安斎というキャラクターの魅力が際立つ話でした。
猿に襲われた同僚を救うため、早乙女は矢ノ口落としまで戻り始めました。さらに元アメフト部の巨漢である安斎もそれに続きます。ここで私が気になったのは早すぎる猿出現のタイミングです。猿としては早乙女たちが完全に見えなくなってから負傷者を襲えば楽なのです。そうすれば矢ノ口落としの光景は社長たち本隊から見えず救助に戻ることは不可能です。つまりタイミングによっては早乙女と安斎が戻ってくることは出来なかったのです。しかし猿は早めに姿を現しました。これではまるで早乙女が戻ってくるのを誘っているようです。もしかすると体力のある早乙女たちを社長のいる本隊から引き離す罠かもしれないと思いました。これまでの流れで考えても猿は必ずスキを突いて少しづつ命を奪っています。寝込みを襲ったり急坂の地形を利用したり集団の弱い部分から削っているという事です。
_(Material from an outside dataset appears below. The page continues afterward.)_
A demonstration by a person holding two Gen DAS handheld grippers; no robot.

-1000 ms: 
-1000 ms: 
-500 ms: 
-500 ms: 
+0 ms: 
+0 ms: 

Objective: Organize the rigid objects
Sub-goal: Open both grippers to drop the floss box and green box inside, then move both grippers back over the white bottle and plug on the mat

勇敢にも猿に素手で立ち向かった早乙女を安斎が加勢しました。その方法は石を投げるという原始的なものでした。しかしこれが意外なほど効果的で猿は逃げ出します。たしかに石を投げれば猿のナタから距離を取ることが可能です。そしてもし猿に接近されても石で顔面を殴れば反撃できます。ここでは安斎の冷静な思考を読みとることが出来て満足でした。